**Work instructions:** Write out exactly, and only, the lines below from the line with "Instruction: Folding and" through the line with "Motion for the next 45"; pictures do not belong in the copy.

**Data extract:**
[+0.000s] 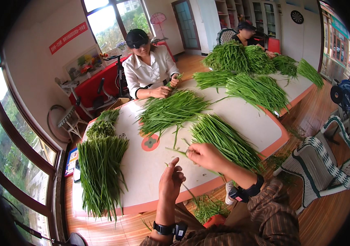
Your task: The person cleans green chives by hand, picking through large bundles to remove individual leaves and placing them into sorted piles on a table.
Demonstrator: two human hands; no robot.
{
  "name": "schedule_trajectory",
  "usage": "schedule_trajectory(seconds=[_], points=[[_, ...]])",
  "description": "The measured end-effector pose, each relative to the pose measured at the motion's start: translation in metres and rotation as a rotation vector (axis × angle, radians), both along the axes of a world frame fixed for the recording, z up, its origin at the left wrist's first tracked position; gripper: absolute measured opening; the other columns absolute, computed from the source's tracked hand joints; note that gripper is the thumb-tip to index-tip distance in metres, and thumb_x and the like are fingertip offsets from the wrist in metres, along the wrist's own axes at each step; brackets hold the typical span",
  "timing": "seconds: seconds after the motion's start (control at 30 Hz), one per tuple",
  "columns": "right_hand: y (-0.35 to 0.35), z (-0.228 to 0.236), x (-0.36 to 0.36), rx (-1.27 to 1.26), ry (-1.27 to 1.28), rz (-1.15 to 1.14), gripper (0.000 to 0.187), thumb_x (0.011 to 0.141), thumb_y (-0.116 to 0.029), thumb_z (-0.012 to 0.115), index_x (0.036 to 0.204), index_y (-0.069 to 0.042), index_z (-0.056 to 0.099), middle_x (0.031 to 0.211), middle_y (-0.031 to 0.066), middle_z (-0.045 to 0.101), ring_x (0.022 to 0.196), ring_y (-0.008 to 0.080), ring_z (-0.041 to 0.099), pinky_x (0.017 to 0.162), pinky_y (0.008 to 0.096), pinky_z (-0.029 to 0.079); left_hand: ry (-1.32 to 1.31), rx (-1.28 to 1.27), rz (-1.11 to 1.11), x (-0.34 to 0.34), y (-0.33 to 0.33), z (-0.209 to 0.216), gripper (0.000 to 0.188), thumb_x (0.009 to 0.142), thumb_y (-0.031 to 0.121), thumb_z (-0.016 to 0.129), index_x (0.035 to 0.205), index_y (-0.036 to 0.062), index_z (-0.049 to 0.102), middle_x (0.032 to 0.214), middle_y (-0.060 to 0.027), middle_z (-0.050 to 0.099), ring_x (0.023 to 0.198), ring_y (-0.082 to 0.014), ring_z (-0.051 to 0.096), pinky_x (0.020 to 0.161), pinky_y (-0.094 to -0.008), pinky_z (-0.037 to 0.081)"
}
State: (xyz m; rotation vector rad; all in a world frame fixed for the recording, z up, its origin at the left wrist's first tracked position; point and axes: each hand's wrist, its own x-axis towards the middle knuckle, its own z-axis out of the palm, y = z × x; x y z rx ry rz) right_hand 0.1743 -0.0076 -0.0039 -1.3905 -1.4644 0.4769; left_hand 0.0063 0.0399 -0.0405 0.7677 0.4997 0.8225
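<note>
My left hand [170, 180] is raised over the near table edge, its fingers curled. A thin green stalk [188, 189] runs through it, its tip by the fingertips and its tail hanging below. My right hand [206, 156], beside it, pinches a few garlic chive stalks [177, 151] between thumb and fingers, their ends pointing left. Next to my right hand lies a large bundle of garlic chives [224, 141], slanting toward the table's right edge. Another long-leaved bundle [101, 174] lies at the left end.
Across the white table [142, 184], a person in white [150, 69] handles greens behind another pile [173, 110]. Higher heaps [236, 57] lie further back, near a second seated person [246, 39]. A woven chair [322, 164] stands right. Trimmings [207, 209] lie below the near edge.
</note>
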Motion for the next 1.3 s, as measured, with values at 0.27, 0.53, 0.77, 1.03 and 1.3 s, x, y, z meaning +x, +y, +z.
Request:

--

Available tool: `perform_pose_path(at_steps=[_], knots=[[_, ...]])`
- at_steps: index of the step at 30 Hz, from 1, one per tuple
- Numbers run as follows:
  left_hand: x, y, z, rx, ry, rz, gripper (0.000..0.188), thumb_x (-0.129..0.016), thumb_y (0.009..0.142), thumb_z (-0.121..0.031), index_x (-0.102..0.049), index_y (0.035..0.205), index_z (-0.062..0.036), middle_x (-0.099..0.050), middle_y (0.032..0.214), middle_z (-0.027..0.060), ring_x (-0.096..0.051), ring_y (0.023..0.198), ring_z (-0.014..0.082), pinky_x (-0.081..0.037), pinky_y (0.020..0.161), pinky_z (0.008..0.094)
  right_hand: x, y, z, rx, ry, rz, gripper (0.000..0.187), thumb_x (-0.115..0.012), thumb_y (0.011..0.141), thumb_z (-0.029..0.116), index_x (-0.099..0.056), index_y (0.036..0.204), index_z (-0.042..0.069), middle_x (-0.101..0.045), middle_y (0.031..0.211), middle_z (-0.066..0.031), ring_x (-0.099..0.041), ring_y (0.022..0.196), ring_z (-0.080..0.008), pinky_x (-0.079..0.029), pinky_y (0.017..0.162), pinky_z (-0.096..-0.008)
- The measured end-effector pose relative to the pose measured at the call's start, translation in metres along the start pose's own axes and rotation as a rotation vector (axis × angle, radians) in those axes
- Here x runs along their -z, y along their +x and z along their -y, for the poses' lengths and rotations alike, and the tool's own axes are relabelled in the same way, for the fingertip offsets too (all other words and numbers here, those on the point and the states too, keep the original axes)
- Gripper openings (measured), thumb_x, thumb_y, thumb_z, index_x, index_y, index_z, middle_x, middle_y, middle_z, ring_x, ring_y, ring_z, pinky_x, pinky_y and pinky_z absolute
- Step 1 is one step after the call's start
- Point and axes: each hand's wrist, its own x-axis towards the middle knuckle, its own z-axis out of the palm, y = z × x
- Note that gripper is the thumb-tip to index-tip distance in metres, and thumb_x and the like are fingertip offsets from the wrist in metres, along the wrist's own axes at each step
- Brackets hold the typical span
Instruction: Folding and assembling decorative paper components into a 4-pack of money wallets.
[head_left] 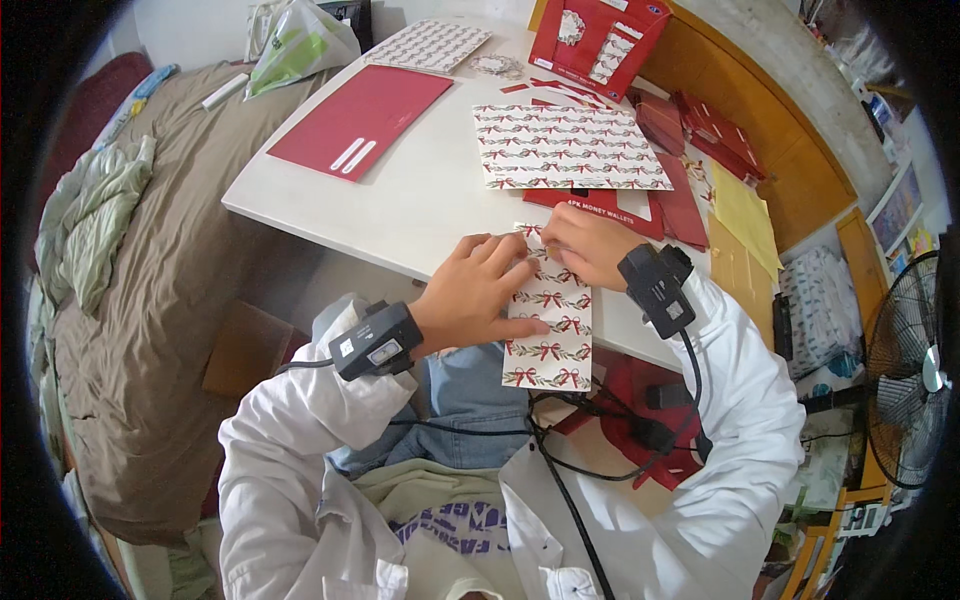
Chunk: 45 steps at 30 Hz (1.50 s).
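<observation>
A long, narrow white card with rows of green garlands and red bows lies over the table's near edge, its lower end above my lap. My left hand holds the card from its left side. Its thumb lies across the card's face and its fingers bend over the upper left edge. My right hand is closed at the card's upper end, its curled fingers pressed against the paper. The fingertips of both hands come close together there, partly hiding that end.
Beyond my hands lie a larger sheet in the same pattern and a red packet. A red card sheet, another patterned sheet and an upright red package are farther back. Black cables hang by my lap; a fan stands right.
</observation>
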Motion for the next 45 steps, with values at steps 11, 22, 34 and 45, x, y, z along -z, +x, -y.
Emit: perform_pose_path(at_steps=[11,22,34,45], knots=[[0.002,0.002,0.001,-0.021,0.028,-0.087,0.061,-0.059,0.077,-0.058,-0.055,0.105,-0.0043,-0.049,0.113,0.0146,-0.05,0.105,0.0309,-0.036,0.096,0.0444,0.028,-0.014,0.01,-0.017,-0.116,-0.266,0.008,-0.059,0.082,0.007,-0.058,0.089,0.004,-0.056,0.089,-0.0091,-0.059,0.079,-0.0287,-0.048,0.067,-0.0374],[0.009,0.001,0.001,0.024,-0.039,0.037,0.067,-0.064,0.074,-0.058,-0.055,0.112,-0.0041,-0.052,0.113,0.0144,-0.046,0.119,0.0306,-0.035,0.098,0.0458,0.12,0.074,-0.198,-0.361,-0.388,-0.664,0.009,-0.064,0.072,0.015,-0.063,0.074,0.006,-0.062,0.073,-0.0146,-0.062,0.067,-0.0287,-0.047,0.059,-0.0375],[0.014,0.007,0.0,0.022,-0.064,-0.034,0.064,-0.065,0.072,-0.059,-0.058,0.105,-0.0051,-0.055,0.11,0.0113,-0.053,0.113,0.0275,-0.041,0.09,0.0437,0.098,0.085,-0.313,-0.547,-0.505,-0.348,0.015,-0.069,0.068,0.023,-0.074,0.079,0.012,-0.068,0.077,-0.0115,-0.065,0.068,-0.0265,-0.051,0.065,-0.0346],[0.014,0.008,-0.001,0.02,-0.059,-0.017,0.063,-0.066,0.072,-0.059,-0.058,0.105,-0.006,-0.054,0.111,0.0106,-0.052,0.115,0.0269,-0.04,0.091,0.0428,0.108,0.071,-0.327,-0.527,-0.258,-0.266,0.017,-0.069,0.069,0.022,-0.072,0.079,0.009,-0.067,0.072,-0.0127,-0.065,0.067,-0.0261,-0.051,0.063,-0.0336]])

**Exercise solution:**
Instruction: Folding and assembling decorative paper components into a 4-pack of money wallets.
[head_left] 
Chunk: 45 steps at 30 Hz (1.50 s).
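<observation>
A long, narrow white card with rows of green garlands and red bows lies over the table's near edge, its lower end above my lap. My left hand holds the card from its left side. Its thumb lies across the card's face and its fingers bend over the upper left edge. My right hand is closed at the card's upper end, its curled fingers pressed against the paper. The fingertips of both hands come close together there, partly hiding that end.
Beyond my hands lie a larger sheet in the same pattern and a red packet. A red card sheet, another patterned sheet and an upright red package are farther back. Black cables hang by my lap; a fan stands right.
</observation>
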Motion for the next 45 steps, with values at steps 11, 22, 34 and 45, x, y, z along -z, +x, -y.

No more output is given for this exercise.